1. Corporation Tax – Reduction
Corporation Tax rates that were previously announced were confirmed in the budget statement. 19% for three years from 1st April 2017, then 17% from 1st April 2020.
2. Corporate Capital Gains
Since 1998, there has been a difference in the way capital gains has been computed between companies and individuals or trusts. Relief is given to companies for the effect of inflation by means of “indexation allowance”, which adjusts the cost of an asset for the rise in the Retail Prices Index between acquisition and the disposal of the asset.
In the Autumn Budget, the Chancellor announced that he has decided to freeze this allowance with effect from January 2018. This means that companies will pay increasing amounts of corporation tax on gains realised after that date, as the benefit of the relief reduces.
Doing this is budgeted to bring in a substantial sum to the treasury – over half a billion pounds a year by the end of Parliament.
3. Research and Development
In an attempt to encourage further R&D investment, the rate of Research and Development Expenditure Credit will increase from 11% to 12% from 1st January 2018.
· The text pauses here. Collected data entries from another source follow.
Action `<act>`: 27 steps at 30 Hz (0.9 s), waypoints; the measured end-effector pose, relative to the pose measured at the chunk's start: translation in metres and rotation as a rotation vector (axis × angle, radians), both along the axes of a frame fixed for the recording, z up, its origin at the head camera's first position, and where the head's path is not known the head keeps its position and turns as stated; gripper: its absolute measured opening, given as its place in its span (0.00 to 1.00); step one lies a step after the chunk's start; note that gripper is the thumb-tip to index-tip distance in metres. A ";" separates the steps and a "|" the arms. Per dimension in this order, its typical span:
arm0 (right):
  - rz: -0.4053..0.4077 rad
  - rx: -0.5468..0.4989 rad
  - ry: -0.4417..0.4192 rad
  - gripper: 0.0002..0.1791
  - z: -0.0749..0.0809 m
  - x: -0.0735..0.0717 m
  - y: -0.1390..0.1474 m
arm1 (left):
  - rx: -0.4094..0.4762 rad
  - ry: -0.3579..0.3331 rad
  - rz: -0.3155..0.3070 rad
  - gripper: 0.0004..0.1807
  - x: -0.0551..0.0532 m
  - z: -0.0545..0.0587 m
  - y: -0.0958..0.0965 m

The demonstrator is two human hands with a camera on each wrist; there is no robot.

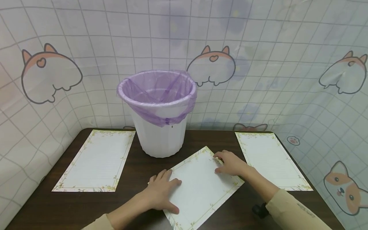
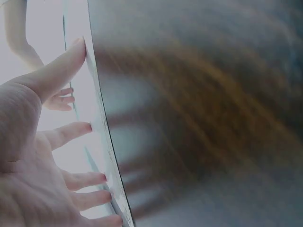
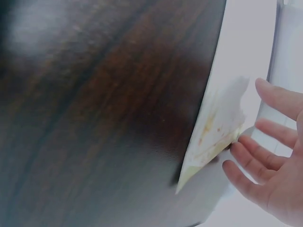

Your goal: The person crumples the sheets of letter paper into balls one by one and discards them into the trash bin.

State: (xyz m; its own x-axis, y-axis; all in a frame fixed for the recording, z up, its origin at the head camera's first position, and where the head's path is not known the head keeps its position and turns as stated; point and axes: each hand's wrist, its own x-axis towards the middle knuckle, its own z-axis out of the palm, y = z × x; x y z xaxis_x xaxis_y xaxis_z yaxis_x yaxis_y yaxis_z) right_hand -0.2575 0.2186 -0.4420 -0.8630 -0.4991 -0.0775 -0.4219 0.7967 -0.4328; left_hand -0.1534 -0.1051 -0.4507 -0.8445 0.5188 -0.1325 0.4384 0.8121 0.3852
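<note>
A white sheet of paper [image 1: 205,188] with a leafy printed border lies turned at an angle on the dark wooden table. My left hand [image 1: 162,191] is at its left edge with the fingers spread; in the left wrist view the fingertips [image 2: 84,126] meet the paper's edge. Over the right edge of the same sheet hovers my right hand [image 1: 230,164], its fingers loosely bent. The right wrist view has the thumb and fingers [image 3: 248,161] apart, close to the border of the paper [image 3: 213,113], with nothing pinched between them.
A white bin [image 1: 161,134] with a purple liner stands at the table's back. One bordered sheet [image 1: 95,161] lies at left, another [image 1: 271,159] at right. A small black object [image 1: 260,210] is by the right sleeve. Grid-patterned cloth [image 1: 100,64] surrounds the table [image 1: 135,179].
</note>
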 end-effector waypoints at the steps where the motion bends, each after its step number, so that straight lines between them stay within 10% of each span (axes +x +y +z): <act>1: -0.001 -0.003 -0.010 0.34 0.000 -0.001 0.000 | -0.002 -0.007 0.008 0.50 -0.001 0.000 -0.001; 16: 0.137 -0.003 -0.180 0.61 0.004 -0.018 0.006 | 0.013 -0.077 0.002 0.49 -0.010 0.005 -0.013; 27: 0.112 -0.159 -0.105 0.45 -0.003 -0.026 0.014 | 0.013 -0.081 0.010 0.52 -0.011 0.007 -0.017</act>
State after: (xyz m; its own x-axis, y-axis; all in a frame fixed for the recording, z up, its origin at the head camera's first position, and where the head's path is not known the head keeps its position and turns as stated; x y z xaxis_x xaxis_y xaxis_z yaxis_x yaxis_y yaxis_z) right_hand -0.2832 0.2325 -0.4452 -0.7930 -0.6044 -0.0765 -0.4500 0.6657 -0.5953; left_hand -0.1644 -0.1223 -0.4433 -0.8365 0.5125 -0.1941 0.3971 0.8109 0.4298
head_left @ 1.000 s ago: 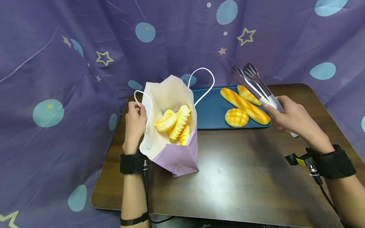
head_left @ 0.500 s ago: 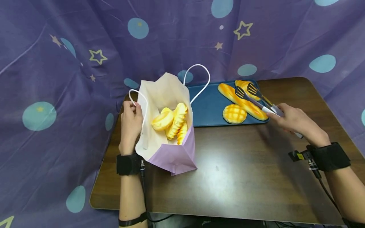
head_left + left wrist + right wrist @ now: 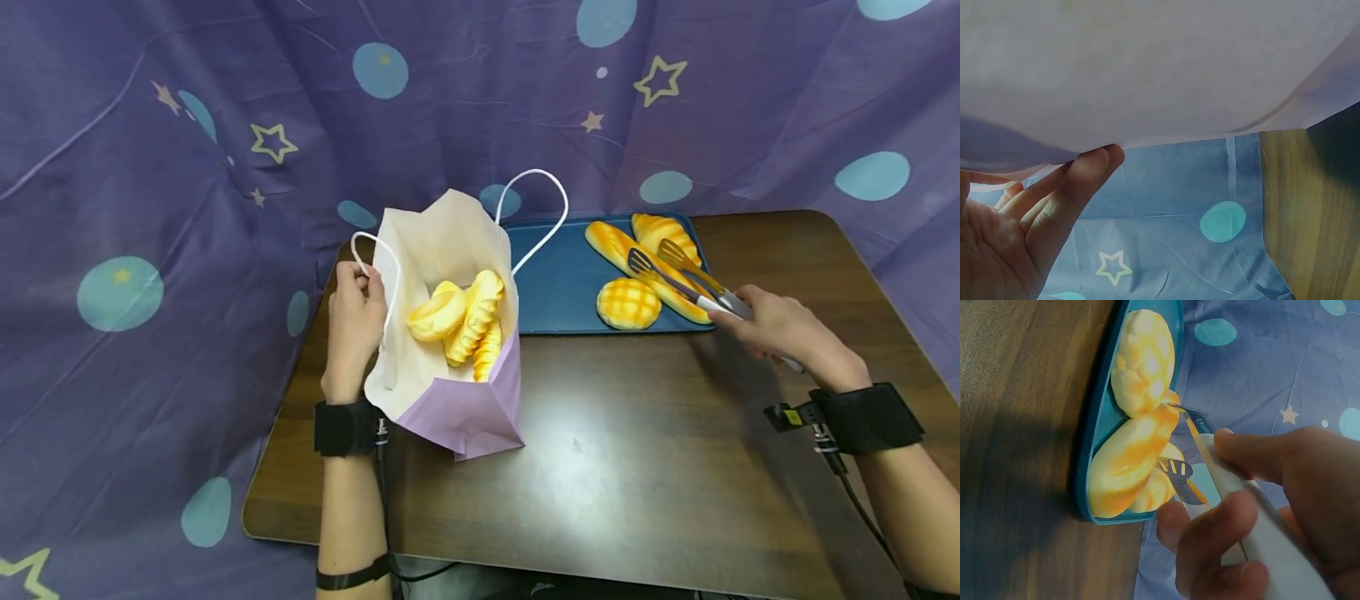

4. Capital Allowance on Cars
New cars that are classed as “low emission” cars can now attract 100% first year allowance. For expenditure from 1st April 2018, the CO2 emissions threshold for qualifying cars reduces to 50g/km. Good news for low emission car owners, however, for higher emission car owners the news is not the same. The threshold for “high emissions” also falls down to 11g/km.
High emission cars only qualify for reduced writing down allowances at 8% per annum in the “special rate pool” rather than the 18% rate of allowance that applies to general plant.
If your business is considering buying a car, it might be better to advance the purchase to enjoy the better treatment of expenditure before these changes take effect.
5. Enhanced Capital Allowances
The list of designated technologies that currently qualify for 100% relief on capital expenditure will be updated in the coming weeks. This is to increase the support of investment into energy saving plant and machinery.
As a way of addressing UK Tax avoidance, from multinational groups paying royalties on UK sales a withholding tax will be introduced from April 2019.
7. Business Rates
Previous Budgets have included measure to relieve the impact of business rates by £9.5billion over the life of this parliament. Further measures have been added, intended to support businesses affected by business rates increases with a total benefit of another £2.3 billion:
● Consumer Prices Index will be used to measure inflation instead of the Retail Prices Index. This is being brought forward to April 2018.
● Legislating retrospectively to reverse the effect of a Supreme Court judgement in a case in which two floors of an office building occupied by the same business had to be treated as separate properties for rating purposes.
● Continuing the discount for public houses with a rateable value up to £100,000, subject to restrictions for businesses with multiple properties.
● Increasing the frequency of revaluations by the Valuation Office from five years to three years after the next revaluation, which is scheduled for 2022.
Local government will be fully compensated for the loss of income as a result of these measures.